• [TASK DIRECTIONS]: Return the following data exactly, with all pictures left out.

• [DATA]:

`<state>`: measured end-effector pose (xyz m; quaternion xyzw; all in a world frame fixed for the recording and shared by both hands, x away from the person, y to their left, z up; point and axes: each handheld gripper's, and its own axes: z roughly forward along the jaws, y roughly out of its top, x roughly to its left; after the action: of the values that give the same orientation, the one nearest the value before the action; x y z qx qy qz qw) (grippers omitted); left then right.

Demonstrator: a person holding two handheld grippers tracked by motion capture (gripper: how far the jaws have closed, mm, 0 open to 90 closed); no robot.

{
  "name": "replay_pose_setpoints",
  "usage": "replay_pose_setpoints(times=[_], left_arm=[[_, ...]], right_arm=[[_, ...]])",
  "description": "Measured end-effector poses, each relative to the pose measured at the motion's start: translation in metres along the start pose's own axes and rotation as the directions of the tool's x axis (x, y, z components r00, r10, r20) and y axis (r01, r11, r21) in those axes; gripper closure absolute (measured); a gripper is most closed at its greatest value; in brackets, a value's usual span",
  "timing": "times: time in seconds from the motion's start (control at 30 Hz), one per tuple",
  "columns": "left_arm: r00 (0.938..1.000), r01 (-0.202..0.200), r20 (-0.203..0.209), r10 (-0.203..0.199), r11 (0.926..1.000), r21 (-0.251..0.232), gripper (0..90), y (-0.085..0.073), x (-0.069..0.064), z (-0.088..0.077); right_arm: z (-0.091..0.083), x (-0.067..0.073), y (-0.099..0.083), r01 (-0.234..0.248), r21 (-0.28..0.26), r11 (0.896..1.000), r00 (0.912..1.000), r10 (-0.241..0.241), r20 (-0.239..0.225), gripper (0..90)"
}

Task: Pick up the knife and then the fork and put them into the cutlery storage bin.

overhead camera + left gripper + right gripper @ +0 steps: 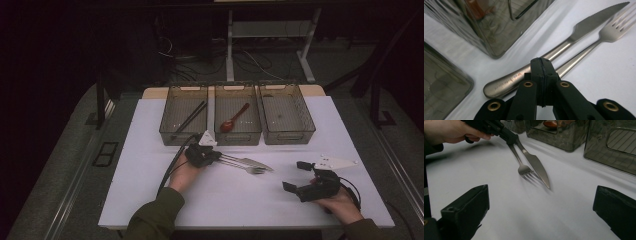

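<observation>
A steel fork (250,170) and a serrated steel knife (256,163) lie side by side on the white table (225,200), tips pointing right. My left gripper (219,156) sits over their handle ends with its jaws pressed together. In the left gripper view the shut jaws (541,63) cover the fork's (610,31) handle, and the knife's (596,20) handle runs under them to the left. I cannot tell whether either handle is pinched. My right gripper (296,176) stands open at the front right, with bare table between its jaws (541,210).
Three clear bins stand in a row at the back. The left bin (175,135) holds black chopsticks (189,119), the middle bin (239,137) a red spoon (234,120), and the right bin (287,135) is bare. The middle bin sits close behind my left gripper.
</observation>
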<state>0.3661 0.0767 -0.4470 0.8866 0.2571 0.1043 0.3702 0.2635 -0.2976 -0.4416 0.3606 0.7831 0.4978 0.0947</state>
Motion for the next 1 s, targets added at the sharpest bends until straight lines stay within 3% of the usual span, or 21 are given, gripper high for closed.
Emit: replay_pose_setpoints(times=[0.17,0.4,0.6,0.83,1.0], left_arm=[[0.999,0.018,0.04,-0.018,0.9998,0.01,89.0,-0.001,0.001,-0.002],[0.9961,0.009,0.088,-0.013,0.9992,0.039,89.0,-0.002,0.002,-0.006],[0.9979,-0.014,0.063,0.012,0.9988,0.047,89.0,-0.002,0.001,-0.004],[0.9967,-0.025,0.079,0.02,0.9979,0.06,89.0,-0.003,0.0,-0.005],[0.9926,-0.037,0.118,0.026,0.9952,0.09,89.1,-0.004,-0.006,-0.011]], right_arm=[[0.0,0.0,0.0,0.001,0.0,1.0,1.0,-0.001,0.0,0.1],[0.0,0.0,0.0,0.002,0.0,1.0,1.0,-0.002,0.0,0.0],[0.0,0.0,0.0,0.003,0.001,1.0,1.0,-0.003,0.0,0.0],[-0.001,0.0,0.0,0.001,-0.001,1.0,1.0,-0.001,0.0,0.0],[-0.002,0.0,0.0,0.0,-0.002,1.0,1.0,0.0,0.002,0.0]])
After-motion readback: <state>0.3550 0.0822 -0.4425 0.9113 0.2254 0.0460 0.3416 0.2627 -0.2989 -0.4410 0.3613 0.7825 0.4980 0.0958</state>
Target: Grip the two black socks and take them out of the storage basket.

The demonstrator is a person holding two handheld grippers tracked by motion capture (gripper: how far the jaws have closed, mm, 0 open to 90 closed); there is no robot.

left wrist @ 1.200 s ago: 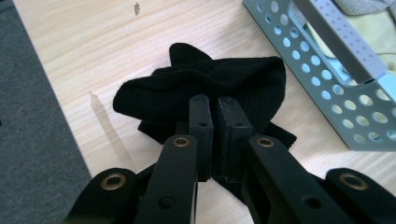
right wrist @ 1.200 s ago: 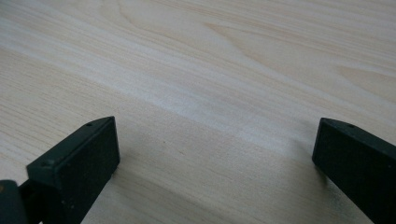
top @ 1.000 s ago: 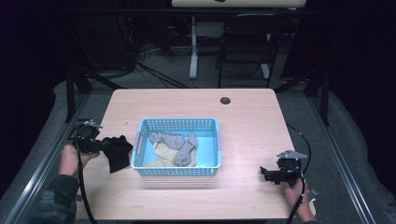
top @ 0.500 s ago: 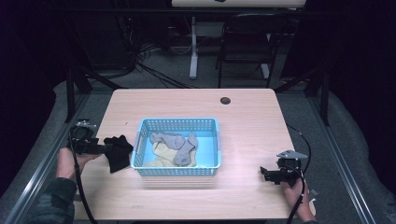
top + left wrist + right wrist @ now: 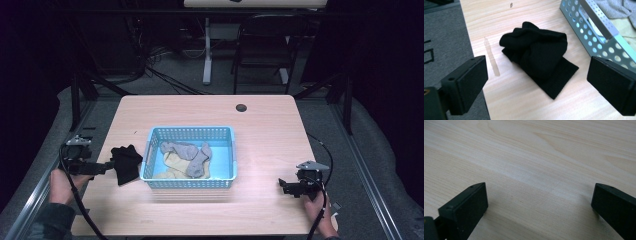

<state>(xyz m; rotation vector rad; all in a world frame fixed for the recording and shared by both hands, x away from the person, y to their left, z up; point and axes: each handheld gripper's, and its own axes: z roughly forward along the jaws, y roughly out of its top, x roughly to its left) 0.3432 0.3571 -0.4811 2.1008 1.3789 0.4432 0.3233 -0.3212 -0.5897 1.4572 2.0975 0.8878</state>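
Observation:
A crumpled black sock (image 5: 126,162) lies on the wooden table just left of the blue basket (image 5: 190,132). My left gripper (image 5: 103,167) sits to the sock's left. Its jaws have just been opening and now stand wide. In the left gripper view the black sock (image 5: 539,55) rests on the wood ahead of my left gripper (image 5: 539,75), and neither pad touches it. A grey sock (image 5: 189,152) and a cream one (image 5: 171,165) lie in the basket. My right gripper (image 5: 287,186) hovers open at the front right, and in its own view my right gripper (image 5: 539,200) has nothing between its jaws.
The basket's perforated wall (image 5: 596,32) runs close along the right of the black sock. A dark round hole (image 5: 241,107) marks the table's far side. The table's left edge (image 5: 471,50) lies right beside my left jaw, with grey floor beyond it.
My left gripper opened, let go of the black sock and drew back to the left. The sock stays on the table beside the basket. The right gripper has not moved.

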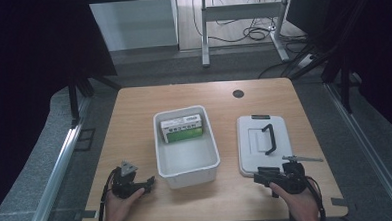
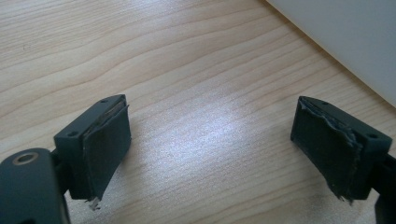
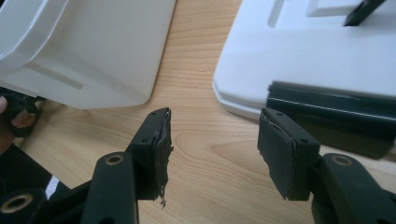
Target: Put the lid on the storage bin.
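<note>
Both hands rest low, left tool [image 1: 149, 181] and right tool [image 1: 259, 176] gaping.

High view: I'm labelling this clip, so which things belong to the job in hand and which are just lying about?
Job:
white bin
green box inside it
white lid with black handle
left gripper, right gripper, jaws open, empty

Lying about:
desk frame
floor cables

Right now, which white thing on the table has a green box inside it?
The open white bin in the middle holds the green box. The other white thing, the flat lid with a black handle, holds nothing.
</note>
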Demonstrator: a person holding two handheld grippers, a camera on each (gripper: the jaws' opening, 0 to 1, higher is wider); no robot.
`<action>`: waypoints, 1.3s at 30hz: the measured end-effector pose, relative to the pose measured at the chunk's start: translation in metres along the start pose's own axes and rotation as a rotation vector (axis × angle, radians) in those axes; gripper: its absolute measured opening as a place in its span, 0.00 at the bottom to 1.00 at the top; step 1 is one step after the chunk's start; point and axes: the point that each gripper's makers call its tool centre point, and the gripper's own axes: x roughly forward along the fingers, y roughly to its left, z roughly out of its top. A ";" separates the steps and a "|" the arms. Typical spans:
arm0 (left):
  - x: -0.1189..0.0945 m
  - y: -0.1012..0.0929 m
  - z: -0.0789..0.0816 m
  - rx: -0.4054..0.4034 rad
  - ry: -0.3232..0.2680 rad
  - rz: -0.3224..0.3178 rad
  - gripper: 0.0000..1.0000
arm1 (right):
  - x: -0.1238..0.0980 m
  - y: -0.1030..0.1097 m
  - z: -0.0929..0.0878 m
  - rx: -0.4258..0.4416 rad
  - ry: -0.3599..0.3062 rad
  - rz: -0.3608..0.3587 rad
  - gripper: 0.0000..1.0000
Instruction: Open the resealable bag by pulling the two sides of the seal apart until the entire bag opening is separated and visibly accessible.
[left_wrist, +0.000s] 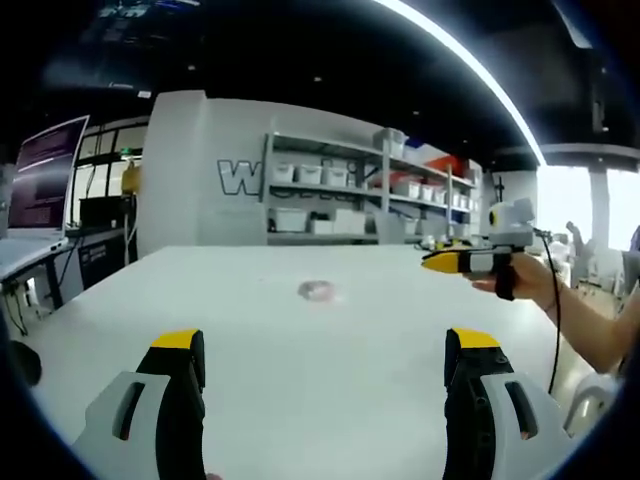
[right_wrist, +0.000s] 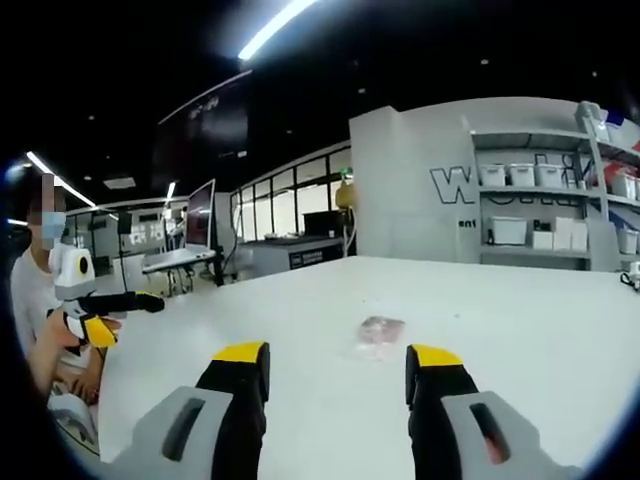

• [ANSWER TO THIS PROBLEM]:
`<state>`: measured end-effector pose (xyz m; quaternion xyzw; all in a world frame fixed for the recording and shared by both hands, x away from the person, y to their left, z up; point and axes: each handheld gripper's, and its own axes: z roughly forward along the jaws, y roughly out of its top, x roughly to its left; after the action: of the values that give the same orientation, the one nearest the value before the action; x y z qx qy qz qw) (grippers omitted); left then right.

Demonstrator: a person holding two handheld grippers tracked by motion capture (gripper: how far the jaws have closed, mm, 0 open to 90 closed); no robot.

{
  "name": "replay_pose_setpoints",
  "usage": "replay_pose_setpoints(times=[_], left_arm=[[_, ...]], right_arm=[[_, ...]])",
  "description": "Measured end-effector poses, each relative to the pose measured at the motion's start: translation in metres along the start pose's own axes and rotation as the directions of the tool's x axis (x, y, z components r00, r10, r20) and y axis (r01, r11, r21) in those axes; gripper closure absolute (measured); a gripper is most closed at its greatest value; in brackets, a value's usual span",
  "timing": "times: time in seconds from the motion's start (control at 30 Hz), one per tuple",
  "columns": "left_arm: r00 (0.938..1.000), r01 (-0.202..0.200), r20 (-0.203..0.209), r10 (-0.203..0.199), r11 (0.926..1.000), r21 (-0.251..0.232), gripper (0..90), y (-0.085..0.073), x (-0.069..0.064), z (-0.088..0.077); right_arm: z (-0.091..0.083), x (-0.067..0.073), y (-0.099..0.083), r01 (-0.234..0.248), r21 (-0.28..0.26), r11 (0.896..1.000), r00 (0.912..1.000), r10 (-0.241..0.241), r20 (-0.239..0.225), gripper (0..90)"
}

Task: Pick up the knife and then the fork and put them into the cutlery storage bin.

overhead camera + left gripper + right gripper @ +0 steps: 

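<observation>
A steel fork (250,170) and a serrated steel knife (256,163) lie side by side on the white table (225,200), tips pointing right. My left gripper (219,156) sits over their handle ends with its jaws pressed together. In the left gripper view the shut jaws (541,63) cover the fork's (610,31) handle, and the knife's (596,20) handle runs under them to the left. I cannot tell whether either handle is pinched. My right gripper (296,176) stands open at the front right, with bare table between its jaws (541,210).
Three clear bins stand in a row at the back. The left bin (175,135) holds black chopsticks (189,119), the middle bin (239,137) a red spoon (234,120), and the right bin (287,135) is bare. The middle bin sits close behind my left gripper.
</observation>
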<state>0.3661 0.0767 -0.4470 0.8866 0.2571 0.1043 0.3702 0.2635 -0.2976 -0.4416 0.3606 0.7831 0.4978 0.0947</state>
Motion for the next 1 s, targets added at the sharpest bends until straight lines stay within 3% of the usual span, or 21 are given, gripper high for closed.
Emit: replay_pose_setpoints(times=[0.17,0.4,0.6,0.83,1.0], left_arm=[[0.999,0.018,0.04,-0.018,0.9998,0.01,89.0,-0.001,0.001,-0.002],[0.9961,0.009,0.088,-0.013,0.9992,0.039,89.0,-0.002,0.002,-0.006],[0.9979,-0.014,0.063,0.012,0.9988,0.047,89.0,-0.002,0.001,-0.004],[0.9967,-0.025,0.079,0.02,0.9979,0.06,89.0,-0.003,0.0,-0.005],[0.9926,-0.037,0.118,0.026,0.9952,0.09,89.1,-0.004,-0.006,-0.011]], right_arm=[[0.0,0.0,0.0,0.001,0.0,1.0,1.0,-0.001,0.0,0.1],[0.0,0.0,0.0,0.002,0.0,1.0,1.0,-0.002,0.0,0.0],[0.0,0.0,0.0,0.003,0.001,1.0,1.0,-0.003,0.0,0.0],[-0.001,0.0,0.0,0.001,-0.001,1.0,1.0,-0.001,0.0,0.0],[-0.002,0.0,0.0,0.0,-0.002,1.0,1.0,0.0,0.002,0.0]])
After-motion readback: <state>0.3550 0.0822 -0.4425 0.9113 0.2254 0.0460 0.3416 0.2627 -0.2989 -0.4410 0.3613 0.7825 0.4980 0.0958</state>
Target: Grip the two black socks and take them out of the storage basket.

The demonstrator is a person holding two handheld grippers tracked by motion capture (gripper: how far the jaws have closed, mm, 0 open to 90 closed); there is no robot.

left wrist @ 1.200 s ago: 
right wrist @ 1.200 s ago: 
top @ 1.000 s ago: 
top @ 0.500 s ago: 
top + left wrist + right wrist @ now: 

<state>(xyz m; rotation vector rad; all in a world frame fixed for the recording and shared by both hands, x away from the person, y to their left, z up; point and axes: each handheld gripper's, and its own axes: z roughly forward along the jaws, y roughly out of its top, x roughly to its left) 0.3432 0.3571 -0.4811 2.1008 1.3789 0.4432 0.3233 -0.3212 -0.5897 1.4572 2.0975 0.8878</state>
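Observation:
A crumpled black sock (image 5: 126,162) lies on the wooden table just left of the blue basket (image 5: 190,132). My left gripper (image 5: 103,167) sits to the sock's left. Its jaws have just been opening and now stand wide. In the left gripper view the black sock (image 5: 539,55) rests on the wood ahead of my left gripper (image 5: 539,75), and neither pad touches it. A grey sock (image 5: 189,152) and a cream one (image 5: 171,165) lie in the basket. My right gripper (image 5: 287,186) hovers open at the front right, and in its own view my right gripper (image 5: 539,200) has nothing between its jaws.
The basket's perforated wall (image 5: 596,32) runs close along the right of the black sock. A dark round hole (image 5: 241,107) marks the table's far side. The table's left edge (image 5: 471,50) lies right beside my left jaw, with grey floor beyond it.
My left gripper opened, let go of the black sock and drew back to the left. The sock stays on the table beside the basket. The right gripper has not moved.
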
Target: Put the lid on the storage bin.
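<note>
Both hands rest low, left tool [image 1: 149, 181] and right tool [image 1: 259, 176] gaping.

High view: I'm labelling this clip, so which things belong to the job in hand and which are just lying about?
Job:
white bin
green box inside it
white lid with black handle
left gripper, right gripper, jaws open, empty

Lying about:
desk frame
floor cables

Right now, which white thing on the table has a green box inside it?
The open white bin in the middle holds the green box. The other white thing, the flat lid with a black handle, holds nothing.
</note>
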Demonstrator: a person holding two handheld grippers, a camera on each (gripper: the jaws' opening, 0 to 1, higher is wider); no robot.
`<action>`: waypoints, 1.3s at 30hz: the measured end-effector pose, relative to the pose measured at the chunk's start: translation in metres along the start pose's own axes and rotation as a rotation vector (axis × angle, radians) in those axes; gripper: its absolute measured opening as a place in its span, 0.00 at the bottom to 1.00 at the top; step 1 is one step after the chunk's start; point and axes: the point that each gripper's makers call its tool centre point, and the gripper's own axes: x roughly forward along the fingers, y roughly to its left, z roughly out of its top. A ";" separates the steps and a "|" the arms. Typical spans:
arm0 (left):
  - x: -0.1189..0.0945 m
  - y: -0.1012..0.0929 m
  - z: -0.0789..0.0816 m
  - rx: -0.4054..0.4034 rad
  - ry: -0.3232..0.2680 rad
  - rz: -0.3224..0.3178 rad
  - gripper: 0.0000..1.0000
arm1 (right):
  - x: -0.1238..0.0980 m
  - y: -0.1030..0.1097 m
  - z: -0.0929..0.0878 m
  - rx: -0.4258..0.4416 rad
  - ry: -0.3599..0.3062 rad
  - rz: -0.3608..0.3587 rad
  - gripper: 0.0000..1.0000
Instruction: Open the resealable bag by pulling the two sides of the seal apart until the entire bag opening is separated and visibly accessible.
[left_wrist, +0.000s] 
[right_wrist, +0.000s] 

The exercise is finished.